Please write out, exactly, every line of the listing from its first line through the one that includes "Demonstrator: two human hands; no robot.".
——
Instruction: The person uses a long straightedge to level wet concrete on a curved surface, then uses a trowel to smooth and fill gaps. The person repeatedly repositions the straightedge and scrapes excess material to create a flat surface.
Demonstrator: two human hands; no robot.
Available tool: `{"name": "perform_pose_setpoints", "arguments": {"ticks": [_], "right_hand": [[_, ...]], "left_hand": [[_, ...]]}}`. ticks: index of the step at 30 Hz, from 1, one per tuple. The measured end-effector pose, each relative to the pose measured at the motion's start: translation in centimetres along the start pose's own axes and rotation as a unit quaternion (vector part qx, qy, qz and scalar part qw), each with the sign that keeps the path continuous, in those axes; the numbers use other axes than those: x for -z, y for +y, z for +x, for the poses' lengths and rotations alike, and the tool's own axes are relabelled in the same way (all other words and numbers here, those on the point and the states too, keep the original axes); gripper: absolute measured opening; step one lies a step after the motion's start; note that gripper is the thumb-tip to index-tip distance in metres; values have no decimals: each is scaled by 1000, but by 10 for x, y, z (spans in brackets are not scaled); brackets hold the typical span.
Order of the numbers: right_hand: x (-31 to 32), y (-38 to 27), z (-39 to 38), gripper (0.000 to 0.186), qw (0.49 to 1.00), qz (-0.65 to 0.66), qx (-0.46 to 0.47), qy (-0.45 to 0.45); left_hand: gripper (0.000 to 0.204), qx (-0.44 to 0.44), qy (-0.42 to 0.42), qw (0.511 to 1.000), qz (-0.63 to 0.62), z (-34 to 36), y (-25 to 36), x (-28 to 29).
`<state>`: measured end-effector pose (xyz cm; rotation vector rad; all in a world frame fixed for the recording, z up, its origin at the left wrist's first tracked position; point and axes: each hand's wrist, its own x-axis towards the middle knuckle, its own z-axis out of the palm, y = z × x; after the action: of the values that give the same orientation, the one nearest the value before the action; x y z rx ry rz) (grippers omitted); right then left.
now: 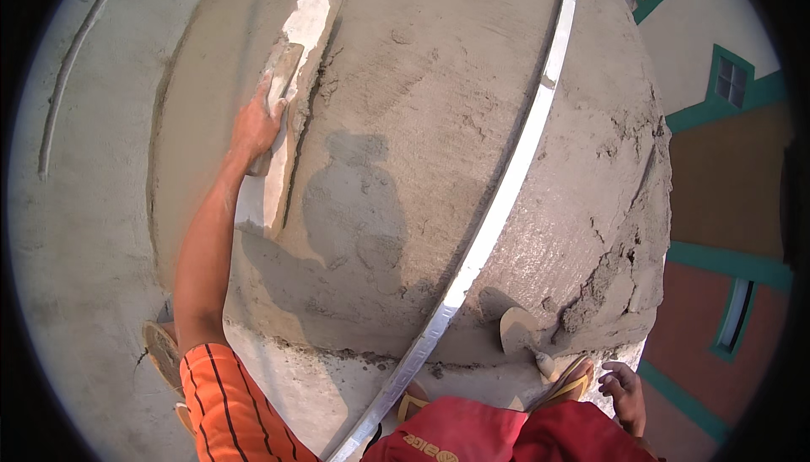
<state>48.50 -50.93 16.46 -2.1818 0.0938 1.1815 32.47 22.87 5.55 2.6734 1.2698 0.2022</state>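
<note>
Stretched out to the upper left, my left hand (257,129) is closed around the handle of a long plastering float (308,23). The float lies on wet grey mortar (439,124), and a ridge of mortar runs along its right edge. Low at the right, beside my sandalled foot, my right hand (626,396) hangs with loosely bent fingers, apart and holding nothing. Nearest to it is a trowel (517,329), its rounded blade on the mortar and its handle toward my foot. A long metal straightedge (506,188) slants across the mortar between my hands.
Rough mortar lumps (591,297) line the right side, close to the slab's edge. Past that edge are walls with green trim and a small window (731,82). Smoother grey concrete (93,251) lies left. A round, worn container (160,352) stands beside my left elbow.
</note>
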Motion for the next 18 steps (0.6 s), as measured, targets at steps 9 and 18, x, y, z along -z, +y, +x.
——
Your response
Instruction: The person uses a long straightedge to level wet concrete on a curved surface, then uses a trowel to smooth and fill gaps. The person repeatedly repositions the straightedge and scrapes excess material to create a flat surface.
Demonstrator: two human hands; no robot.

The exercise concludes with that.